Ich habe mich recht spontan für das Betheljahr entschieden, nachdem ich das Studium abgebrochen hatte. Ich habe es auch zur Orientierung gemacht. Da meine Eltern auch schon lange in Bethel arbeiten, habe ich so früh vom Betheljahr erfahren.

  • Die Einrichtung: Haus Smyrna, Bereich „Antik“
  • Klienten: Menschen mit leichter körperlicher wie auch geistiger Behinderung, Epileptiker.
  • Aufgaben: Hauswirtschaftliche Tätigkeiten, wie die Getränkewagen zu bestücken, die Küche sauber zu halten,… .

Vor allem lag mein Aufgabenschwerpunkt darin, sich mit den Senioren zu beschäftigen. Das Rahmenprogramm bestand aus verschiedenen Angeboten, wie Spiele spielen, Wellnessangebote wie Fingernägel lackieren, ein wöchentliches Kochangebot, wo die Senioren/innen mit unserer Unterstützung selber gekocht haben, Musikangebot wo hauptsächlich gesungen wird, zwei Sportangebote, wo es hauptsächlich um Beweglichkeit ging und ein Peddigrohr Angebot, welches ich am Ende relativ selbstständig betreut und angeleitet habe. Zudem war ich auf Ausflügen dabei. Ich hatte kaum pflegerische Aufgaben, nur Toilettengänge begleiten.

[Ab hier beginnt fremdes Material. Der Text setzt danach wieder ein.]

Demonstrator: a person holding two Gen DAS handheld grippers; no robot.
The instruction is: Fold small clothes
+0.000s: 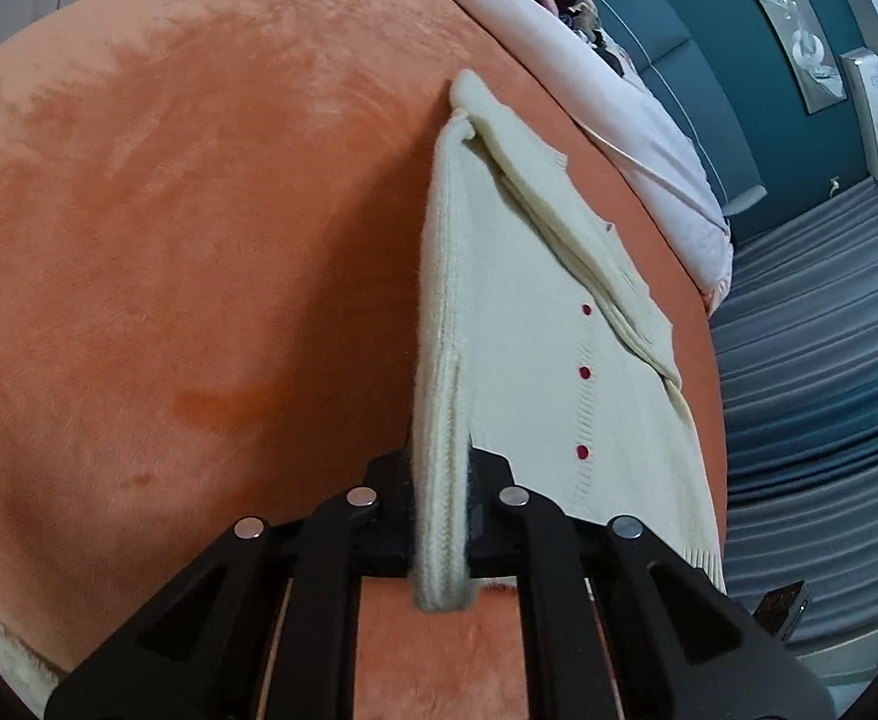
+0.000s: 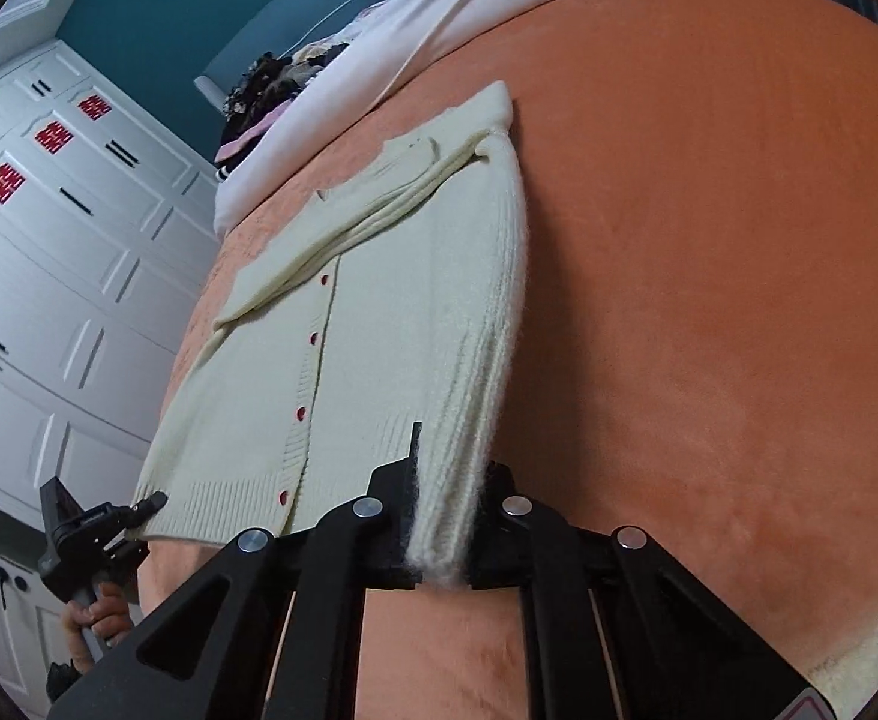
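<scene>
A small cream knit cardigan (image 1: pixel 535 348) with red buttons lies on an orange blanket (image 1: pixel 198 240). One sleeve is folded across its chest. My left gripper (image 1: pixel 442 516) is shut on the cardigan's ribbed side edge and lifts it a little. My right gripper (image 2: pixel 445 516) is shut on the fluffy side edge of the cardigan (image 2: pixel 342 360), which stretches away from its jaws. In the right wrist view the left gripper (image 2: pixel 150 501) shows at the hem corner, held by a hand.
A white sheet (image 1: pixel 637 120) covers the bed beyond the blanket, with a pile of dark clothes (image 2: pixel 270 90) at its head. White wardrobe doors (image 2: pixel 48 240) stand beside the bed. A grey striped floor (image 1: pixel 829 360) lies past the bed edge.
</scene>
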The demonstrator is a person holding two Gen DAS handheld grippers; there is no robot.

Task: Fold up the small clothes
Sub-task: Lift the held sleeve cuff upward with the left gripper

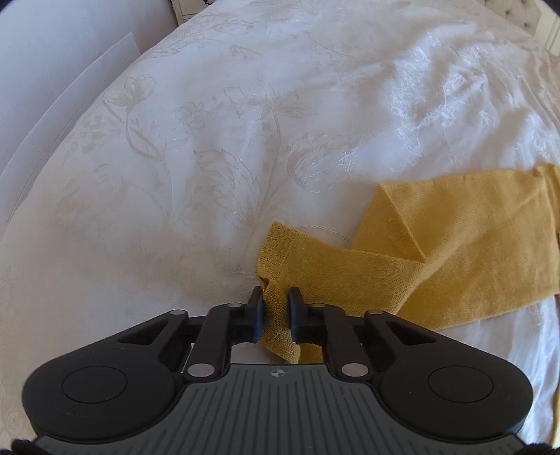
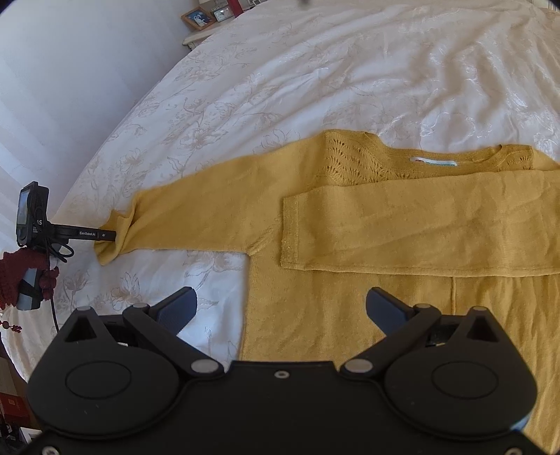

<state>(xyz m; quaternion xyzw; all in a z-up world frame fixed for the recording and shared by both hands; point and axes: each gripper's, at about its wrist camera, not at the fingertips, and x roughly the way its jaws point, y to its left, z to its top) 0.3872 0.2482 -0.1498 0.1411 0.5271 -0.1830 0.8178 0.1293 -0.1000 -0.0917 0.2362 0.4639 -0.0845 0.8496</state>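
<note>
A mustard yellow knit sweater [image 2: 367, 280] lies flat on the white bedspread, neck away from me. Its right sleeve [image 2: 420, 231] is folded across the chest. Its left sleeve [image 2: 196, 210] stretches out to the left. My left gripper [image 1: 275, 295] is shut on that sleeve's cuff [image 1: 280, 252]; in the right wrist view it [image 2: 113, 235] shows side-on at the cuff. My right gripper [image 2: 280, 304] is open and empty, above the sweater's lower left edge.
The white floral bedspread [image 2: 315, 70] covers the bed all around the sweater. The bed's left edge [image 2: 87, 168] drops off beside a white wall. A nightstand with photo frames [image 2: 199, 17] stands at the far left corner.
</note>
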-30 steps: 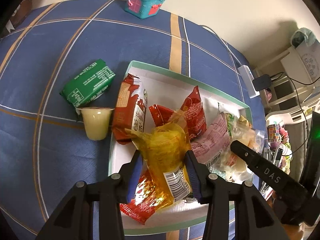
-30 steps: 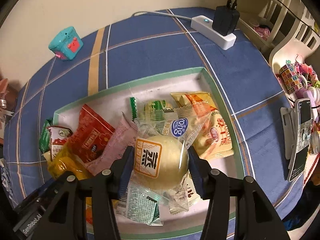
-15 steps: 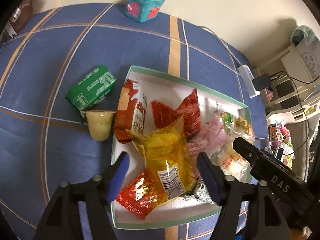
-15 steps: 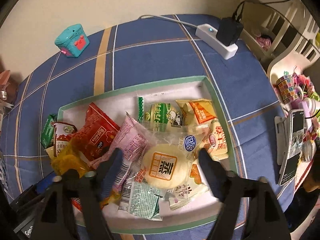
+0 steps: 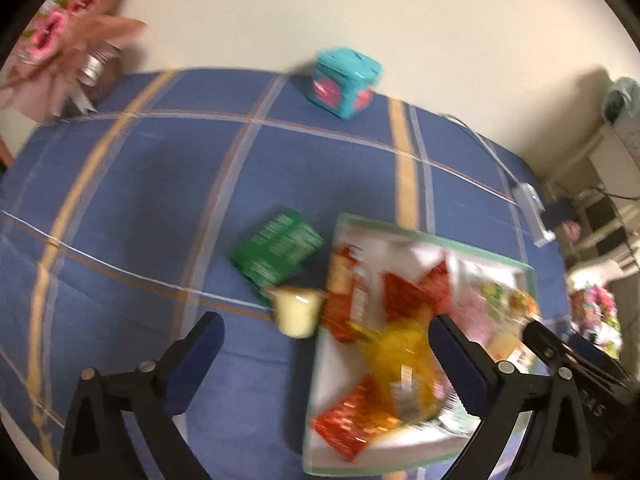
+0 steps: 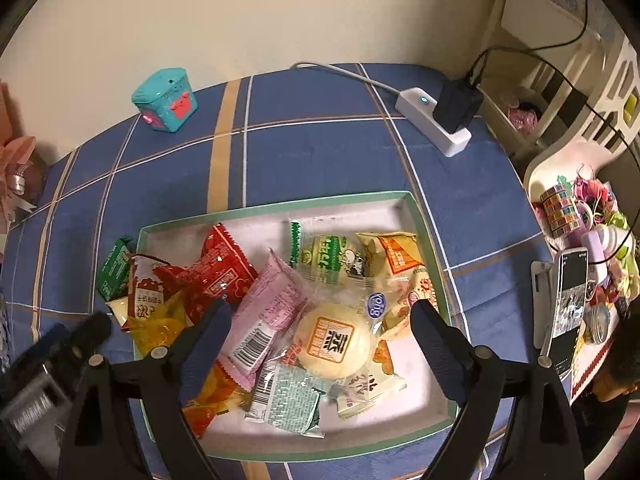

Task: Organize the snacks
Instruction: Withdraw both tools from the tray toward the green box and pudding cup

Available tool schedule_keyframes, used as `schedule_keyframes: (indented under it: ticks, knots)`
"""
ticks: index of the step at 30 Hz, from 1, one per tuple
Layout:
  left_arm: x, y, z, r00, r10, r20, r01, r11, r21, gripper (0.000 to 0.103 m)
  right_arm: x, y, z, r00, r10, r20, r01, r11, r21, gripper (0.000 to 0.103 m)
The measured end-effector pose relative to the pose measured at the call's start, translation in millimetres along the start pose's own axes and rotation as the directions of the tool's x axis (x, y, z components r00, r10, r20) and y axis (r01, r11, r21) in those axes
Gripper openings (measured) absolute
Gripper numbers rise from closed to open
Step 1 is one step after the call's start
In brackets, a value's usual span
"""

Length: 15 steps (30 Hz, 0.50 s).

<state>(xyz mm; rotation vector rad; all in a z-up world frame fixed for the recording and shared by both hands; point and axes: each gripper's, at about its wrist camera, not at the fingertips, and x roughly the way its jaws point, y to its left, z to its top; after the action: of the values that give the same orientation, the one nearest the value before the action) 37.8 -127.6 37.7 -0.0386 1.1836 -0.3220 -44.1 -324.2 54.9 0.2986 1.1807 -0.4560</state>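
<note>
White bun packet (image 6: pixel 334 340) with an orange square label bearing a Chinese character, blue round "Tons"-like logo (image 6: pixel 375 305) beside it, other packet print unreadable

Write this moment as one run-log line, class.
left gripper: opening, empty | right gripper: opening, empty, above bun | tray: holds snacks | green packet, jelly cup: outside tray

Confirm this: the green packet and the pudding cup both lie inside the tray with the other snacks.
Not quite. The green packet and the pudding cup lie on the blue tablecloth just outside the tray; the other snacks are inside it. The left wrist view shows this.
</note>
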Motion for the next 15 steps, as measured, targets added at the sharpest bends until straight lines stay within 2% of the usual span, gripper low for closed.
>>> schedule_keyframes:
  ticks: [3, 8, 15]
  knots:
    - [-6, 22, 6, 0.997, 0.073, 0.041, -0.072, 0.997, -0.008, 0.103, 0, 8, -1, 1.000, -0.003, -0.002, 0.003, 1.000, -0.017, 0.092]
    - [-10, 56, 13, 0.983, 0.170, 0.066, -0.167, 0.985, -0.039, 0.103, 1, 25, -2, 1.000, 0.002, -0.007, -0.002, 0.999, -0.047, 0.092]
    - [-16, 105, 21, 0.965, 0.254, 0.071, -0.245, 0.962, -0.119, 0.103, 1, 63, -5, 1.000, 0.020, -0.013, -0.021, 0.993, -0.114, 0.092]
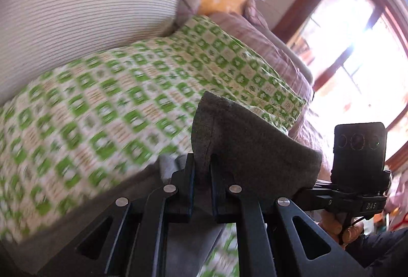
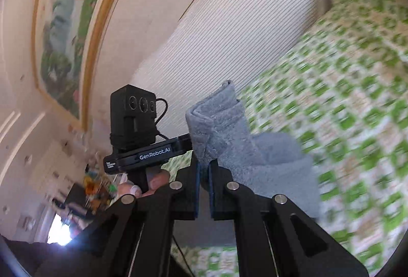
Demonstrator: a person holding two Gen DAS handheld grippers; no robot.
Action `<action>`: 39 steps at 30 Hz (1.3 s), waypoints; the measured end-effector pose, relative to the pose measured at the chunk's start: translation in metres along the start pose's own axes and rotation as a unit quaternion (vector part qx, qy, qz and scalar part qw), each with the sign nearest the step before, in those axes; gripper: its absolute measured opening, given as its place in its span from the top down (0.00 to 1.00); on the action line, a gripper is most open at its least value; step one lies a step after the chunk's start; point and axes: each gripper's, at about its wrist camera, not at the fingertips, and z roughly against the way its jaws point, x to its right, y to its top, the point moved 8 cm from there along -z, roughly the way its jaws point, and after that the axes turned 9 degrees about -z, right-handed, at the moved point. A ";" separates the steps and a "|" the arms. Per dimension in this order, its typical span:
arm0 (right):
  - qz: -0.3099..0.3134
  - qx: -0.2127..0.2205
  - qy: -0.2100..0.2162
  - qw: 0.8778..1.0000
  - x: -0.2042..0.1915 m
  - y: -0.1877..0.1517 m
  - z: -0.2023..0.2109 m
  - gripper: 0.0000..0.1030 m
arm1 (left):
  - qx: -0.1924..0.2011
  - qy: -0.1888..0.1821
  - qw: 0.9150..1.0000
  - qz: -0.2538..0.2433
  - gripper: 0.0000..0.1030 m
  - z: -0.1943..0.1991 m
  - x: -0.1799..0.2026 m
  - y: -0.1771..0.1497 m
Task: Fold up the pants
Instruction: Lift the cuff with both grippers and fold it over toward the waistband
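The grey fleece pants [image 1: 250,146] are lifted above the bed. My left gripper [image 1: 202,169] is shut on an edge of the pants, the cloth bunched up between its jaws. My right gripper [image 2: 204,169] is shut on another edge of the pants [image 2: 229,134], a folded hem standing up out of its jaws. The right gripper with its camera block shows at the right of the left wrist view [image 1: 357,149], and the left gripper shows at the left of the right wrist view [image 2: 135,123]. The rest of the pants hangs below, mostly hidden.
A green and white checked bedspread [image 1: 114,98] covers the bed. A striped white headboard cushion [image 1: 89,3] stands behind it, with pink bedding [image 1: 267,42] and pillows beyond. A window [image 1: 357,47] is at the right. A framed picture [image 2: 68,21] hangs on the wall.
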 end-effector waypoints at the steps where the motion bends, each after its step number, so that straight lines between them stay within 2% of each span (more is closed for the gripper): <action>1: 0.004 -0.012 0.005 1.000 -0.007 -0.008 -0.007 0.94 | 0.008 0.002 1.000 0.013 0.92 0.011 -0.008 -0.010; 5: 0.009 -0.065 0.026 0.997 -0.027 -0.041 -0.048 0.94 | 0.030 0.010 0.998 0.057 0.92 0.044 -0.036 -0.049; 10: 0.003 -0.132 0.036 0.991 -0.031 -0.089 -0.104 0.94 | 0.032 0.026 0.992 0.121 0.92 0.060 -0.076 -0.103; 16: -0.006 -0.197 0.017 0.980 -0.010 -0.141 -0.158 0.94 | 0.011 0.040 0.982 0.185 0.91 0.058 -0.116 -0.163; 20: 0.001 -0.222 -0.004 0.975 0.000 -0.162 -0.177 0.91 | 0.012 0.046 0.978 0.205 0.89 0.066 -0.124 -0.181; 26: 0.011 -0.245 -0.043 0.969 0.009 -0.174 -0.186 0.86 | 0.014 0.107 0.967 0.229 0.89 0.095 -0.139 -0.201; 29: 0.017 -0.247 -0.032 0.968 0.002 -0.175 -0.184 0.66 | 0.024 0.126 0.960 0.249 0.89 0.118 -0.146 -0.214; 30: 0.018 -0.247 -0.026 0.969 -0.002 -0.175 -0.183 0.53 | 0.028 0.130 0.958 0.254 0.89 0.123 -0.144 -0.216; 31: 0.021 -0.245 -0.018 0.969 -0.007 -0.175 -0.180 0.44 | 0.035 0.134 0.957 0.256 0.88 0.131 -0.141 -0.217; 35: 0.035 -0.231 -0.004 0.972 -0.019 -0.169 -0.170 0.43 | 0.049 0.149 0.958 0.242 0.83 0.148 -0.118 -0.211; 37: 0.051 -0.218 -0.010 0.975 -0.022 -0.160 -0.166 0.43 | 0.054 0.148 0.958 0.241 0.77 0.149 -0.106 -0.208; 39: 0.077 -0.212 -0.032 0.974 -0.021 -0.151 -0.167 0.43 | 0.056 0.136 0.958 0.245 0.75 0.143 -0.094 -0.207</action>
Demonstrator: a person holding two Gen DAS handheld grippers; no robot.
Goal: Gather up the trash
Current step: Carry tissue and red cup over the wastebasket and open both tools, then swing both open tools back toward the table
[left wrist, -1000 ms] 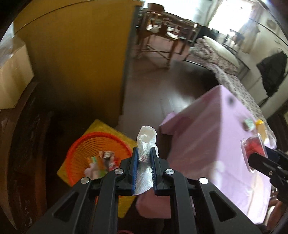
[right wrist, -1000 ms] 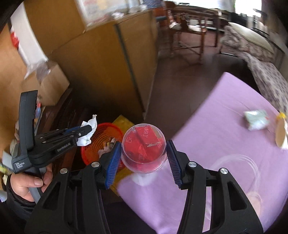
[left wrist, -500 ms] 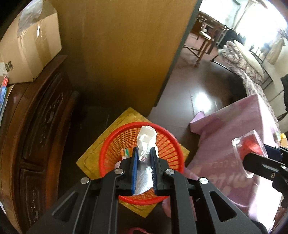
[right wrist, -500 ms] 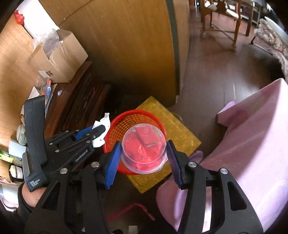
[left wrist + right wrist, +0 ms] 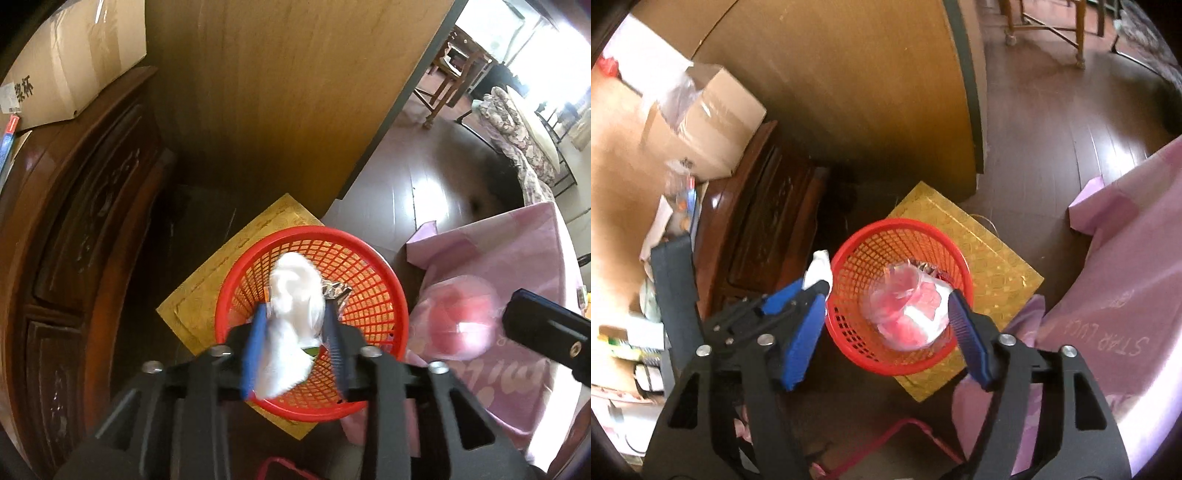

Infos über die Einrichtung: Das Haus Smyrna ist in drei Gruppen aufgeteilt, ich war in der Gruppe „Antik“. Uns stand ein Werkraum zur Verfügung, wo verschiedene Bastel- wie auch Malangebote stattgefunden haben. Im Sinnesraum wurden Angebote in kleinen Gruppen gemacht, hauptsächlich aber hat sich das meiste im „blauen Salon“ abgespielt. Eine Sporthalle wie auch ein kleiner Raum mit einem Wasserbett werden von uns genutzt. Ich hatte geregelte Arbeitszeiten, ohne Wochenenddienste.

Pro/Contra:

  • Pro-> Ich wurde sehr herzlich im Team aufgenommen, mit den Senioren verstand ich mich auf Anhieb gut. Bei Fragen und Problemen wurde mir immer sofort geholfen. Mir wurde recht bald eine Kreativgruppe anvertraut, in der ich relativ selbstständig eine kleine Gruppe von Senioren beim Korbflechten betreuen und anleiten durfte.
  • Contra-> Da ich den Praktikantenstatus hatte, wurde ich von manchen Senioren nicht ernst genommen und musste mich immer beweisen.

Fazit:

Ich habe in dem Betheljahr sehr viel dazu gelernt, wie der Umgang mit den Menschen und ihrer Individualität und Verschiedenheit. Das Betheljahr hat mir in der beruflichen Orientierung weitergeholfen, ich mache danach eine Ausbildung zur Heilerziehungspflegerin hier in Bethel. Ich würde jedem das Betheljahr weiterempfehlen.